### Task brief:
From the listing below, pick out each line with the word "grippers".
---------- Source material
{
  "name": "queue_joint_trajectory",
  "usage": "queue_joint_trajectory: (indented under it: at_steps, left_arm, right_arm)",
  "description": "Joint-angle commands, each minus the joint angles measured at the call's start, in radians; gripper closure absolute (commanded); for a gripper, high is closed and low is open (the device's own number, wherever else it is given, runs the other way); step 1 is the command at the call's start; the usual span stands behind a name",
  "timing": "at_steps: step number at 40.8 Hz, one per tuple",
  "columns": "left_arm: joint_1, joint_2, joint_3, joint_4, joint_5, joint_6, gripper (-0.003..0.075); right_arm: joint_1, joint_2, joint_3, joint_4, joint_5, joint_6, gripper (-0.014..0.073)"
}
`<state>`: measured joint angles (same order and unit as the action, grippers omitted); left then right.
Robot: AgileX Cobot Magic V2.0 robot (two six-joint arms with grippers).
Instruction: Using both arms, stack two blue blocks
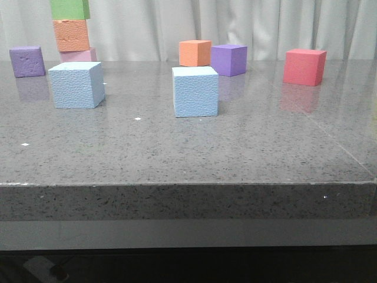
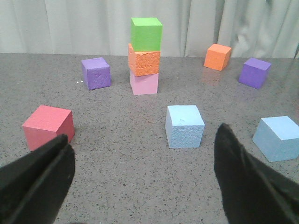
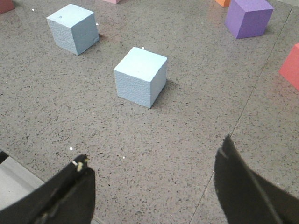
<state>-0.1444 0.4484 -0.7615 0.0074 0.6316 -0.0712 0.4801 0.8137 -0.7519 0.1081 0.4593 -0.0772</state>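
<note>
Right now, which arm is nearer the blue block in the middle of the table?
Right, probably. The middle blue block lies almost straight ahead of the right gripper, jaws open. For the left gripper, also open, it sits well off to one side, not ahead.

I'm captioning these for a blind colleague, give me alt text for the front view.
Two blue blocks sit apart on a grey speckled table, one at left and one near the middle, neither stacked. Behind them are a purple cube, a pink-orange-green tower, an orange cube, another purple cube and a red cube; no gripper shows.
</note>
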Motion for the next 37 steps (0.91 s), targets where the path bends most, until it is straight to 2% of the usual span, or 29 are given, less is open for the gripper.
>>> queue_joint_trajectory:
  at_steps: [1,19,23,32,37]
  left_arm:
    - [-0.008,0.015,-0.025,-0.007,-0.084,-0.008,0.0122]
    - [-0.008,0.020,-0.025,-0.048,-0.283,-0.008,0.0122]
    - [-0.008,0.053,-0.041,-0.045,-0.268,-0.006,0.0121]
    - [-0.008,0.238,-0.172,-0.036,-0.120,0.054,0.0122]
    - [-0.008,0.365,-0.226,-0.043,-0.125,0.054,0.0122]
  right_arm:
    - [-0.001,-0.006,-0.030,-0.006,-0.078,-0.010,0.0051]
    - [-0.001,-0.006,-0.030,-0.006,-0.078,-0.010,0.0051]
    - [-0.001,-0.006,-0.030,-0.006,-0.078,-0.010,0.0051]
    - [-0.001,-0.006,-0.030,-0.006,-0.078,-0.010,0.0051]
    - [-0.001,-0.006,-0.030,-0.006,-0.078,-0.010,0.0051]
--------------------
### Written response:
`<state>`: measured joint angles (same order and unit as the action, grippers omitted); left then right.
Robot: AgileX Cobot Magic V2.0 robot (two six-joint arms with grippers).

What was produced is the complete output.